TASK DIRECTIONS —
Start at the first line of the material below and retype each line through the one containing "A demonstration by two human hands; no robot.", exactly.

::::::::

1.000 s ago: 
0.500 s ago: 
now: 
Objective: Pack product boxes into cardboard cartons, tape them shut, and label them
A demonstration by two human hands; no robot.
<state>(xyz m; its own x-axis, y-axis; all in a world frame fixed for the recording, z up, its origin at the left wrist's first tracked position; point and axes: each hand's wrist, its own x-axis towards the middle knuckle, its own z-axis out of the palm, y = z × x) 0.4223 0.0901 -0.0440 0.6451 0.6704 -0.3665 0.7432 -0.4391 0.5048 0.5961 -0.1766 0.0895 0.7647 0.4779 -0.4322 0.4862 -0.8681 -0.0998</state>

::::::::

WORKED SOLUTION —
1.000 s ago: 
0.500 s ago: 
now: 
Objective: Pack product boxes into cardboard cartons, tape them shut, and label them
A demonstration by two human hands; no robot.

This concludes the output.